If the linear arrangement consists of n red balls and no green balls, then there are n! / n! = nCn ways.

If the linear arrangement consists of n red balls and 1 green ball, then there are (n + 1)! / n! = (n+1)Cn arrangements.

If the linear arrangement consists of n red balls and 2 green balls, then there are (n + 2)! / (n! x 2!) = (n+2)Cn arrangements.

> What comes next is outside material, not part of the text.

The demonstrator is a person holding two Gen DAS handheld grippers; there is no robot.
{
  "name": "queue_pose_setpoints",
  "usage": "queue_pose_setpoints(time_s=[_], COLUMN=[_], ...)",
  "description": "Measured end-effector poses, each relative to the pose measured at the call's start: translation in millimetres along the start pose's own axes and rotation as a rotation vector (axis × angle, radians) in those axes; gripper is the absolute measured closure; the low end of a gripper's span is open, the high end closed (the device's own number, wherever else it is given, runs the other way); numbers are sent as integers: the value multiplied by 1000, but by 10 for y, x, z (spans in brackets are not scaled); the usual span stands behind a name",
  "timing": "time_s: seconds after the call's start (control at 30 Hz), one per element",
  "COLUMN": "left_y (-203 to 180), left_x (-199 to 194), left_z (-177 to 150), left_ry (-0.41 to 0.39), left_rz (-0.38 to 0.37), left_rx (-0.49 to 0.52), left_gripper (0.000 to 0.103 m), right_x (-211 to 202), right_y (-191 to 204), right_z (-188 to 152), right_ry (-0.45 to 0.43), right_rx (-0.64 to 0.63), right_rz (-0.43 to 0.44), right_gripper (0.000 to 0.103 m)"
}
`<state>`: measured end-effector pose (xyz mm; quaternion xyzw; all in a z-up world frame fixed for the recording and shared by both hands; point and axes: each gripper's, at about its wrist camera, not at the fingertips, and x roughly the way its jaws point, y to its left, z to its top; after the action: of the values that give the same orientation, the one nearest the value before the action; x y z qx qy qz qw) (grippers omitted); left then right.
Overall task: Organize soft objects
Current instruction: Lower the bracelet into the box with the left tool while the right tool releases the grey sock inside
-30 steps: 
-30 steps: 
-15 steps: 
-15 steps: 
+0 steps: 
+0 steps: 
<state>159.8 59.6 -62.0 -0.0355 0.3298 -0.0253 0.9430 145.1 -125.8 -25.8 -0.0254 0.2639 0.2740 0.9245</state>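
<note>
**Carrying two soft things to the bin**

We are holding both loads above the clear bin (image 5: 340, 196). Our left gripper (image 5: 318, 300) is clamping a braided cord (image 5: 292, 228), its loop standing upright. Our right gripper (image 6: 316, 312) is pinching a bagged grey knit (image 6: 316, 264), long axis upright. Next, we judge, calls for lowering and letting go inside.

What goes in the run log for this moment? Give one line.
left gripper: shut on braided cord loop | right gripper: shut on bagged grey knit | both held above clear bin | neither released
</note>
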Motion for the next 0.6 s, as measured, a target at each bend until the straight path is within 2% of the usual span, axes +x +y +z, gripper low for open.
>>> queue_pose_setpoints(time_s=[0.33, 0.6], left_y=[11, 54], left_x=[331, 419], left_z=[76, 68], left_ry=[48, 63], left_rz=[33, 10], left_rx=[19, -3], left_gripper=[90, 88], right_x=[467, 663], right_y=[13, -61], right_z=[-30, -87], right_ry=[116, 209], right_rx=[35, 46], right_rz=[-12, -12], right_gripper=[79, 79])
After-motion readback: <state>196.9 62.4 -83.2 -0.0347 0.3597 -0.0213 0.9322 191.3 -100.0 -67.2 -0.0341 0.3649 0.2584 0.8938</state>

If the linear arrangement consists of n red balls and m - 1 green balls, then there are
(n + m - 1)! / (n! x (m - 1)!) = (n+m-1)Cn arrangements.

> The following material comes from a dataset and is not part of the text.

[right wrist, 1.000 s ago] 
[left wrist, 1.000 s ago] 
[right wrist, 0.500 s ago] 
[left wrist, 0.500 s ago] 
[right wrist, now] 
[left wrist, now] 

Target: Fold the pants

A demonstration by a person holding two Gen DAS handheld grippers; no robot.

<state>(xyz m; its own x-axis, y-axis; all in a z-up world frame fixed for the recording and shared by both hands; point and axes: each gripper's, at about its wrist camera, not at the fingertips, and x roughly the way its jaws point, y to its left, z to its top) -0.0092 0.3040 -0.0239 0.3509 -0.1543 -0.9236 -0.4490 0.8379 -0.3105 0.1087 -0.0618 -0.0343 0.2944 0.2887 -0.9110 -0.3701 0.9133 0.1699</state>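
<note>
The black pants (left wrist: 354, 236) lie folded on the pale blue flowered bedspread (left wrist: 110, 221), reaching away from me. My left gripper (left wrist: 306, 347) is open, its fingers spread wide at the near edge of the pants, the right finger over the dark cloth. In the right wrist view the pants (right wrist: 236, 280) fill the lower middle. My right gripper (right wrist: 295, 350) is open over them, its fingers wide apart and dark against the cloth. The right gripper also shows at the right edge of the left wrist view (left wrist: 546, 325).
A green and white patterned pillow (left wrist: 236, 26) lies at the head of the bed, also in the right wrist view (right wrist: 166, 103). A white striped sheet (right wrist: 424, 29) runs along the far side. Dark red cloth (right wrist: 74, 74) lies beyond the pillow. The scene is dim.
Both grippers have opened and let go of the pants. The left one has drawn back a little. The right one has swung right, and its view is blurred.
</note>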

If the linear arrangement consists of n red balls and m green balls, then there are
(n + m)! / (n! x m!) = (n+m)Cn arrangements.

Now, we need to add up these numbers of arrangements.

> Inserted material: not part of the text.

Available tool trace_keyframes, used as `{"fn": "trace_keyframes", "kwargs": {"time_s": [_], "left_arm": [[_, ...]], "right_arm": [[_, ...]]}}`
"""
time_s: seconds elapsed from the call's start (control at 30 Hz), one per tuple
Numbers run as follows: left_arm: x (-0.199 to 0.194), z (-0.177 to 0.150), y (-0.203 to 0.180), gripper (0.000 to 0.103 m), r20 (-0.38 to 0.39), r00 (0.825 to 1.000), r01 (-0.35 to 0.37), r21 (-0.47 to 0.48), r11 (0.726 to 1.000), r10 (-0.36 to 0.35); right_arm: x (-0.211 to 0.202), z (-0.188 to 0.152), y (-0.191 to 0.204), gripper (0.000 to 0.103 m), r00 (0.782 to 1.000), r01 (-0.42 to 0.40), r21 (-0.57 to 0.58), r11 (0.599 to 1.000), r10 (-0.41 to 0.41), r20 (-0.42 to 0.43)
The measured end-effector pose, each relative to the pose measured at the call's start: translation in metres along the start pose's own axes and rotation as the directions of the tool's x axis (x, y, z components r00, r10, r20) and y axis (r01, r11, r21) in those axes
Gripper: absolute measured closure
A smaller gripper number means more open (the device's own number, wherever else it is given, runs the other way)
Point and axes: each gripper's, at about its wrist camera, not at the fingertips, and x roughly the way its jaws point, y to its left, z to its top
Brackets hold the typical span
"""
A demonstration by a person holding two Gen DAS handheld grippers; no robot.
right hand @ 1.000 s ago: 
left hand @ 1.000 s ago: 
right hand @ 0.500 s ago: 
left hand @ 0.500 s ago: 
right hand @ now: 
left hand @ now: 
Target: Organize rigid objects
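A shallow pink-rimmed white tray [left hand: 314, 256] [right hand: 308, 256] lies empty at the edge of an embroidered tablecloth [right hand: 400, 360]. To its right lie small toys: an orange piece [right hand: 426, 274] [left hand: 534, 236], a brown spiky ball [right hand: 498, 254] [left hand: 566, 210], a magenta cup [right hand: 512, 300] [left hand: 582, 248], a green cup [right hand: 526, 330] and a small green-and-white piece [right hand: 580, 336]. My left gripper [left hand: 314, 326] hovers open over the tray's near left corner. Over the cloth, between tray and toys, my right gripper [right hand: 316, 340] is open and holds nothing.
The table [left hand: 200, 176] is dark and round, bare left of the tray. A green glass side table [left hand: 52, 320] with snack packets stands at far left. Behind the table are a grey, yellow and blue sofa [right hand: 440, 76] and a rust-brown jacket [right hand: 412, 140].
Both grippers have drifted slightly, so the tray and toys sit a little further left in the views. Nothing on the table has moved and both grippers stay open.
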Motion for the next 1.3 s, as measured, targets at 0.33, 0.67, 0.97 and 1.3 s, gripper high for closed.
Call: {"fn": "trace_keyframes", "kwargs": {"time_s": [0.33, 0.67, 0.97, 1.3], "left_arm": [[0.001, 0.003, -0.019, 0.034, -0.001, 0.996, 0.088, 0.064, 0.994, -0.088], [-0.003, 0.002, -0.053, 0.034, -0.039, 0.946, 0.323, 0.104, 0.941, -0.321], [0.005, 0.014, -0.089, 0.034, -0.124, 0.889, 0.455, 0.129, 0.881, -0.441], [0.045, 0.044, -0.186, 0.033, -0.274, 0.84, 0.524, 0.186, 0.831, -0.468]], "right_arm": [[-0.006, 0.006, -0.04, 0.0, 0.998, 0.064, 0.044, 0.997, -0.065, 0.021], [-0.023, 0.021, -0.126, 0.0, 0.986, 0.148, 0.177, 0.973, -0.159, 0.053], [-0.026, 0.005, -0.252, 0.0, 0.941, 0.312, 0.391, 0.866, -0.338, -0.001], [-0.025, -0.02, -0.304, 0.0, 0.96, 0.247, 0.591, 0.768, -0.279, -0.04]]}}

nCn + (n+1)Cn + (n+2)Cn + … + (n+m-1)Cn + (n+m)Cn

Of course, we need to simplify this expression. However, if we don’t know how to do that algebraically, we can always do it arithmetically. That is, let’s use easy numbers for n and m. So, let’s say n = 2 and m = 4, we have:

2C2 + 3C2 + 4C2 + 5C2 + 6C2 = 1 + 3 + 6 + 10 + 15 = 35

Now, let’s see which answer choice (or choices) will yield 35 when n = 2 and m = 4:

A) x = 4 + 2 = 6, y = 4 → xCy = 6C4 = 15 → This is not 35.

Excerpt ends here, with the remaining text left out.